* **Your goal**: Of the material below, only the lines from the line containing "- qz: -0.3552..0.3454" down to the line containing "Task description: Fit" belong in the answer, written out exactly.
-*-*-
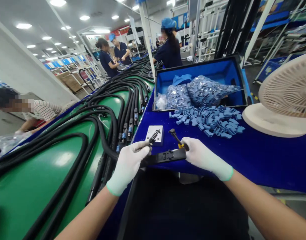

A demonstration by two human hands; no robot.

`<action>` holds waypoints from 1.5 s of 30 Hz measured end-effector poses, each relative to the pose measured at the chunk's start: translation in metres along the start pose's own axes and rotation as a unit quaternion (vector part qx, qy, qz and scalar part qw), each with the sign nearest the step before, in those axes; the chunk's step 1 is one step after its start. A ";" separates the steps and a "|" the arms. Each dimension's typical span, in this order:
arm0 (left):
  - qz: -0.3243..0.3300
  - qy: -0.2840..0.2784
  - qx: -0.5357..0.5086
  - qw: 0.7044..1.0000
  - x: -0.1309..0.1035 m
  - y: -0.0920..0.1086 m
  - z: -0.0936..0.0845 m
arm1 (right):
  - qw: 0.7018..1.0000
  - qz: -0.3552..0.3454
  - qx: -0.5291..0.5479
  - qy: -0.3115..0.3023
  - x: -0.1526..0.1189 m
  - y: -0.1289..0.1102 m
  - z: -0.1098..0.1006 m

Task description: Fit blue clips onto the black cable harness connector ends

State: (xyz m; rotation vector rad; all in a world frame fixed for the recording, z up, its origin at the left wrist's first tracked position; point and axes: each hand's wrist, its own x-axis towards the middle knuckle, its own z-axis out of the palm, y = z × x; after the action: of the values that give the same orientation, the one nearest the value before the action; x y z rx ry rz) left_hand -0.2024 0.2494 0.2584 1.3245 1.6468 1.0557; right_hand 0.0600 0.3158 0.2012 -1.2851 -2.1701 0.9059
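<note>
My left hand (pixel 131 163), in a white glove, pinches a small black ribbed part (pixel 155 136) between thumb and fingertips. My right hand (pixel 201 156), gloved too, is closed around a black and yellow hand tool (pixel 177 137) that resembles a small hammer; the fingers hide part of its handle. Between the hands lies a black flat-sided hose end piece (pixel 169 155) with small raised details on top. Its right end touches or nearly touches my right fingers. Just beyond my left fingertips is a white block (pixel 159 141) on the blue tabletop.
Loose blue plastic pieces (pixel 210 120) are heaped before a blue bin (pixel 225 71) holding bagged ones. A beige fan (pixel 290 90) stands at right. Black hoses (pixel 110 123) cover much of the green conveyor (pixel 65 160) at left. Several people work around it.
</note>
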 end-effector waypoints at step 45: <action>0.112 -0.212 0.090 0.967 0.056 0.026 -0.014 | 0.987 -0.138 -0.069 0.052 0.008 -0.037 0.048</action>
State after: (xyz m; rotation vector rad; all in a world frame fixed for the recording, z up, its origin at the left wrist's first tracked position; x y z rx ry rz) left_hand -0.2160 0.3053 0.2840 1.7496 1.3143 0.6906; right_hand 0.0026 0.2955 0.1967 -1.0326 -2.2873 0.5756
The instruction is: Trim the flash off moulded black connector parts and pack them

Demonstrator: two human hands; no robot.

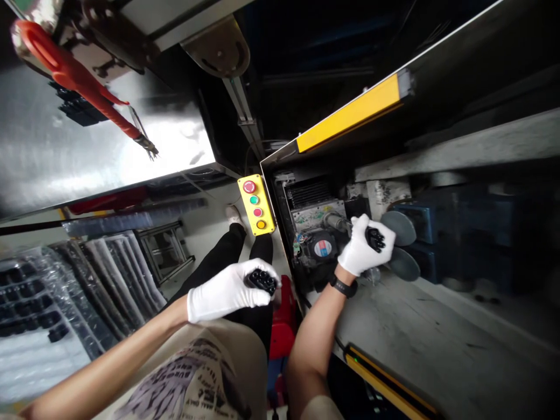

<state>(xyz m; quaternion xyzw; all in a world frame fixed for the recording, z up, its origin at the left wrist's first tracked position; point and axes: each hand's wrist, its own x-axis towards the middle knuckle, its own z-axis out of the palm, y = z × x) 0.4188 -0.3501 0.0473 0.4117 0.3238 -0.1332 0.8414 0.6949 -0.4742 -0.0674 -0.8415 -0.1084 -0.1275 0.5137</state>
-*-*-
* **Task answer**:
  - qz: -0.3552..0.3454
  - qx: -0.5291..0.5479
  - qy: -0.3115..0.3023
  - x: -0.1526..0.1189 m
  - y: -0.1289..0.1102 m
  - z: -0.1098..0.1006 m

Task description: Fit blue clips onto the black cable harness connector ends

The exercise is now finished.